Aim of the task. In the data below, find the line containing "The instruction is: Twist", then set down that line and every later line up to and including the line containing "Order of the", exactly.

Stored data.
-*-
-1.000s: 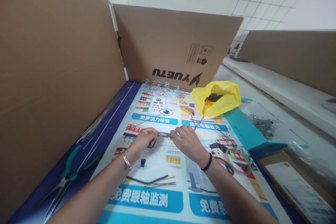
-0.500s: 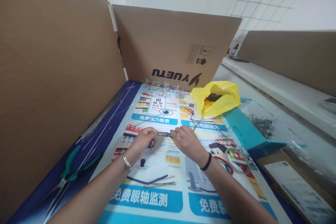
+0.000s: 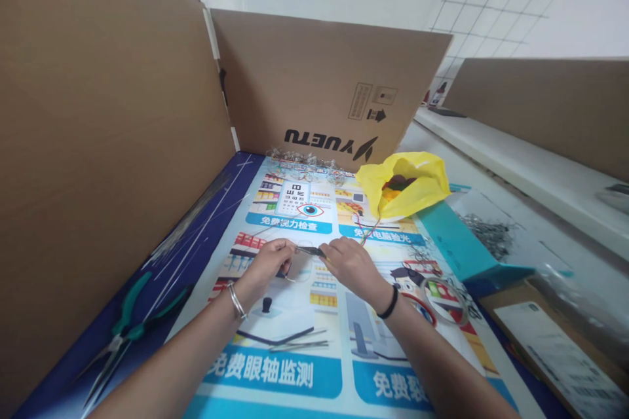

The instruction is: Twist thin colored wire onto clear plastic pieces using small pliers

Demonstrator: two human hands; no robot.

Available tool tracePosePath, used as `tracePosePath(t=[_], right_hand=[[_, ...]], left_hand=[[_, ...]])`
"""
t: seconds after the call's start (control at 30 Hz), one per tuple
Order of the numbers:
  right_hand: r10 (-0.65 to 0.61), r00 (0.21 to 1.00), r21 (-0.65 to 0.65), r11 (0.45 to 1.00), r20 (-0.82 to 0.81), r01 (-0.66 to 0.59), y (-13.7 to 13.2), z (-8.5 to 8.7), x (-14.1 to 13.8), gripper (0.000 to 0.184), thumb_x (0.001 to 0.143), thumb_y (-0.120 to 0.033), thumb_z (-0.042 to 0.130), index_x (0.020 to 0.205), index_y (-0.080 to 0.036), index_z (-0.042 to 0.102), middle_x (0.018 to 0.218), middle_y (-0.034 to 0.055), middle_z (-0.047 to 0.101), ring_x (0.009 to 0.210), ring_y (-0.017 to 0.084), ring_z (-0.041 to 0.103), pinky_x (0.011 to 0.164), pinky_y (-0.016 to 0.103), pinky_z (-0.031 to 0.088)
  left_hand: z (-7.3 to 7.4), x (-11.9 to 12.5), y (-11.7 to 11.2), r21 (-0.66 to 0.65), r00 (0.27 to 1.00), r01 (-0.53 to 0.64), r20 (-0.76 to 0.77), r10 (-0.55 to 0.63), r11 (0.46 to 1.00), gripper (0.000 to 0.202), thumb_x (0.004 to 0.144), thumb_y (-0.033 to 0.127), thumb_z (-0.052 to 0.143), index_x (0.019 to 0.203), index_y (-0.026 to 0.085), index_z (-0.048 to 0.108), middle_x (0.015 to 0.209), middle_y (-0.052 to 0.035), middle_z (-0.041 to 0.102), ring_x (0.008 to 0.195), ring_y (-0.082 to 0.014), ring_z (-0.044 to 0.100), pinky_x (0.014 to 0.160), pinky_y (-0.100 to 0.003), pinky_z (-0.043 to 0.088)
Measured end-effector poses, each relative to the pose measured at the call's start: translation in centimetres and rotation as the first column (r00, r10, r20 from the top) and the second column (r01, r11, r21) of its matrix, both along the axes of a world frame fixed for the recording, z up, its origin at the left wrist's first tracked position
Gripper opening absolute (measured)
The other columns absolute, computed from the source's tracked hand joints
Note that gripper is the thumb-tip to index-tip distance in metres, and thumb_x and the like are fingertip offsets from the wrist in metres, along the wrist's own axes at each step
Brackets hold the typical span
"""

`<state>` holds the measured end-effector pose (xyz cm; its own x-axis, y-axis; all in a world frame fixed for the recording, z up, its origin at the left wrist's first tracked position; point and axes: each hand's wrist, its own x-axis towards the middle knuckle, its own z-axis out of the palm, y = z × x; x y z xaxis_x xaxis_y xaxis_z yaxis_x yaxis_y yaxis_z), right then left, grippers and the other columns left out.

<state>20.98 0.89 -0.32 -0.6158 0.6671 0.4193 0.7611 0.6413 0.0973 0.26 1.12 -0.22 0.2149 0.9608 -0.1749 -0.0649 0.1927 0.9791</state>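
Observation:
My right hand [image 3: 352,270] is closed around a pair of pliers whose dark, narrow jaws [image 3: 310,251] point left. Its fingers cover most of the handles. Opposite it, my left hand [image 3: 266,263] pinches a thin wire [image 3: 296,281], which curves down in a small loop below the jaws. The jaw tips lie right at my left fingertips; whether they grip the wire cannot be made out. Below my hands several short pieces of wire [image 3: 301,343] lie on the printed mat [image 3: 324,314]. Green and red strands [image 3: 372,230] run from beyond my right hand toward a yellow bag [image 3: 421,200].
Green-handled long-nose pliers [image 3: 128,327] lie open at left, near straight wires [image 3: 189,219]. Cardboard panels [image 3: 314,72] stand left and behind. Tangled wire pieces [image 3: 307,163] lie at the back, more [image 3: 491,236] on the right. Wire coils [image 3: 445,301] and a labelled package [image 3: 560,353] lie right.
The plier jaws have turned slightly, now sloping down toward my right hand. A wire loop now shows below my left fingers. Both hands stay nearly in place.

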Motion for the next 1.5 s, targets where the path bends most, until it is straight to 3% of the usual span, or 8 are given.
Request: tracePosePath(t=[0.27,0.73,1.0,1.2,1.37,1.5], right_hand=[[0.027,0.990,-0.143,0.989,-0.142,-0.048,0.6,-0.9,0.3,0.017,0.088,-0.029,0.052,0.100,-0.018,0.058,0.082,0.0043,0.061,0.081,0.016,0.055,0.071,0.027,0.042],[-0.030,0.993,0.063,0.998,0.113,0.023,-0.4,1.2,-0.4,0.014,0.089,-0.027,0.050,0.096,-0.018,0.058,0.078,0.0052,0.056,0.078,0.020,0.047,0.068,0.032,0.030],[-0.045,0.993,0.048,0.998,0.107,0.040,-0.5,1.1,-0.5,0.014,0.090,-0.027,0.048,0.093,-0.018,0.058,0.076,0.0044,0.055,0.077,0.019,0.047,0.068,0.032,0.030],[-0.058,0.996,-0.090,0.994,0.063,0.063,-0.6,0.9,-0.4,0.018,0.091,-0.031,0.046,0.091,-0.018,0.059,0.077,0.0036,0.058,0.075,0.016,0.052,0.066,0.028,0.033],[-0.121,0.992,-0.267,0.956,0.033,0.126,-0.6,0.9,-0.4,0.019,0.090,-0.034,0.048,0.090,-0.020,0.060,0.079,0.0033,0.062,0.077,0.015,0.057,0.061,0.024,0.036],[-0.118,0.992,-0.338,0.936,-0.039,0.098,-0.4,0.6,-0.5,0.017,0.088,-0.033,0.050,0.093,-0.020,0.061,0.082,0.0038,0.063,0.081,0.017,0.058,0.065,0.025,0.039]], left_hand=[[-0.2,-0.2,0.1,-0.011,0.998,0.041,0.050,-0.040,0.999,0.012,0.069,0.025,0.056,0.062,0.016,0.054,0.046,0.0053,0.046,0.042,-0.0075,0.039,0.045,-0.021,0.028],[-1.3,0.4,0.2,0.021,0.995,-0.072,-0.061,0.073,0.997,0.009,0.069,0.025,0.054,0.066,0.016,0.053,0.049,0.0061,0.045,0.043,-0.0070,0.038,0.045,-0.019,0.028],[-1.5,0.4,0.2,0.070,0.984,-0.093,-0.148,0.102,0.993,0.006,0.070,0.023,0.050,0.067,0.018,0.052,0.048,0.0065,0.043,0.043,-0.0077,0.039,0.044,-0.019,0.028],[-1.0,0.3,0.1,0.131,0.973,-0.061,-0.215,0.089,0.990,0.006,0.069,0.022,0.048,0.065,0.018,0.051,0.051,0.0066,0.044,0.045,-0.0084,0.041,0.045,-0.019,0.031],[-0.9,0.0,0.2,0.199,0.962,0.001,-0.267,0.053,0.980,0.009,0.071,0.024,0.048,0.065,0.019,0.052,0.052,0.0060,0.045,0.047,-0.0093,0.043,0.046,-0.020,0.033],[-0.8,-0.1,0.4,0.198,0.957,-0.018,-0.280,0.075,0.980,0.008,0.070,0.022,0.049,0.063,0.018,0.053,0.053,0.0058,0.046,0.046,-0.0088,0.043,0.046,-0.020,0.033]])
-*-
Exercise result.
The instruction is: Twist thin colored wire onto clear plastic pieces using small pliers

Demonstrator: two human hands; no robot.

Available tool tracePosePath, used as `tracePosePath(t=[_], right_hand=[[_, ...]], left_hand=[[_, ...]])`
"""
t: seconds after the call's start (control at 30 Hz), one per tuple
Order of the numbers:

This exercise has now been fully answered.